Rendering 5000 sprites in UE4 10x slower than Unity5?

Thanks for the info Nate, I’ll post back here with before/after results when I get started and will also look into the memory usage you’re reporting.

In the mean time, you can do stat memory (displays some brief high-level info) and memreport (writes out a file with more detailed stats) to see roughly where things are going.

Cheers,
Michael Noland

@Michael Noland, I wonder what’s the status of batching support. Haven been following your commits on master branch, it seems there’s lots of work haven been done on editor side lately. Thanks!

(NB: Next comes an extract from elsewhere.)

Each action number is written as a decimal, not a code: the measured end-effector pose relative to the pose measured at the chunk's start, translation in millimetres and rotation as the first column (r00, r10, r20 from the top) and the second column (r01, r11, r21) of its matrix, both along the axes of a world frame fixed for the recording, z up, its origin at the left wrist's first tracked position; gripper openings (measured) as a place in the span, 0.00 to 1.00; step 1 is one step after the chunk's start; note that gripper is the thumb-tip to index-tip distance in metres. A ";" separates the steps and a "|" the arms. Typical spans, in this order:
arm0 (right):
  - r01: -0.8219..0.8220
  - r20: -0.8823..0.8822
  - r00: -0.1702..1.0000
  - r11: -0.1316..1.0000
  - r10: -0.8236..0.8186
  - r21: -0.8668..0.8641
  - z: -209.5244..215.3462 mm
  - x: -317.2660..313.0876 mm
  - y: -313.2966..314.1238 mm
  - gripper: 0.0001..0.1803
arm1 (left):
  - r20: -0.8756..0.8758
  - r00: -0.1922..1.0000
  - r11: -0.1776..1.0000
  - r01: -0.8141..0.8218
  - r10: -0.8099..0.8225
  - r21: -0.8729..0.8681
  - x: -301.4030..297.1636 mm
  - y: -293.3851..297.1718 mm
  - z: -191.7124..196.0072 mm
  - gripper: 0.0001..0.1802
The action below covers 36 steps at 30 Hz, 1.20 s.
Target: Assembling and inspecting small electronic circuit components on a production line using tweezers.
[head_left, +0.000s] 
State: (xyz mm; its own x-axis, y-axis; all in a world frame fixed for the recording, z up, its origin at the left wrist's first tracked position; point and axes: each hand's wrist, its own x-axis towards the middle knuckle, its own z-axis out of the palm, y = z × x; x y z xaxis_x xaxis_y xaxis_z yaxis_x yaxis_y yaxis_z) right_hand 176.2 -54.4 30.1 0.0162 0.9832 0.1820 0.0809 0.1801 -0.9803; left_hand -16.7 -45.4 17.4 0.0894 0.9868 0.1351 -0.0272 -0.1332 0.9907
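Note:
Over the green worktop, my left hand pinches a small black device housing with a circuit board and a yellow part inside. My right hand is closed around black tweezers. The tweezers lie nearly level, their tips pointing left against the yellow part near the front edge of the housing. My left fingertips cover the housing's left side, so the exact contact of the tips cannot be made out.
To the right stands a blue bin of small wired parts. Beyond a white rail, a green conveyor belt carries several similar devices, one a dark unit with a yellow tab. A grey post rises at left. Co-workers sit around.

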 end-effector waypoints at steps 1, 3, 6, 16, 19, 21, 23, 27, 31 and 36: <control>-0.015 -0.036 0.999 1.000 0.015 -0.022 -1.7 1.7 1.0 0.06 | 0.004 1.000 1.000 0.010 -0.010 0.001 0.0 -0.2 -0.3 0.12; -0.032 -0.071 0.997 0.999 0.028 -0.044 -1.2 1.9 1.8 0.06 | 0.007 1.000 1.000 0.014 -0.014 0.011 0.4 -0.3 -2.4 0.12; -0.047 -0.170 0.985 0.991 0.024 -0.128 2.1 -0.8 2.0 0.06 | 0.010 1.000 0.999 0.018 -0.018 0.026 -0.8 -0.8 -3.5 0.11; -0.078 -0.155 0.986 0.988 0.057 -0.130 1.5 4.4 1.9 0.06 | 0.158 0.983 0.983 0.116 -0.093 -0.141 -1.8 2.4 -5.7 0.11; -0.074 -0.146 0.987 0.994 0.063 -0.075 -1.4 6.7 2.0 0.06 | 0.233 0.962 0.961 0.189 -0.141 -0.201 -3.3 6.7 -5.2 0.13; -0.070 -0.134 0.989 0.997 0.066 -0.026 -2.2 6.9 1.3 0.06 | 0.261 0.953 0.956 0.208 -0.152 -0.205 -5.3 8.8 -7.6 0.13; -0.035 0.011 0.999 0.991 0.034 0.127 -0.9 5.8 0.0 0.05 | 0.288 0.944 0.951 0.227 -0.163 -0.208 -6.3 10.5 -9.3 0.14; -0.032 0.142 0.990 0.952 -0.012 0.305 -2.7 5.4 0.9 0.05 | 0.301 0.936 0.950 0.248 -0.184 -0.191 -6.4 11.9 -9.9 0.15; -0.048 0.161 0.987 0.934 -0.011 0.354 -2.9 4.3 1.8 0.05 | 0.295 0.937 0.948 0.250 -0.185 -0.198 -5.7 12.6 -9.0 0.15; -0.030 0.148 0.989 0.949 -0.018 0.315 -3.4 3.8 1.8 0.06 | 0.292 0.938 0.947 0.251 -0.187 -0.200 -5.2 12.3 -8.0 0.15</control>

It’s in progress right now and still planned for 4.8, but no numbers to report yet though. I’m doing some refactoring to let me provide clean workflows in the editor to merge/split batches, etc…

Cheers,
Michael Noland

That’s interesting, if I understand correctly instanced meshes fall back to a single draw call per-mesh is that right? (+ 1 call per material on top, unless it’s 2-sided in which case 2 calls for a material?) Or is it actually one call per-material and the meshes are handled some other way?

Is it even possible to batch loose meshes into less draws? I know at DICE they took some higher level approaches and attached all of their static meshes together to reduce draw calls, since that gave them more performance benefit than culling them out I imagine.

EDIT: Sorry slight Hijack, just interesting stuff :stuck_out_tongue:

The grouped sprite component is in 4.8 now and out of experimental, so you should be able to check them out in 4.8 preview 3. Here are some numbers with a test that I think approximates yours.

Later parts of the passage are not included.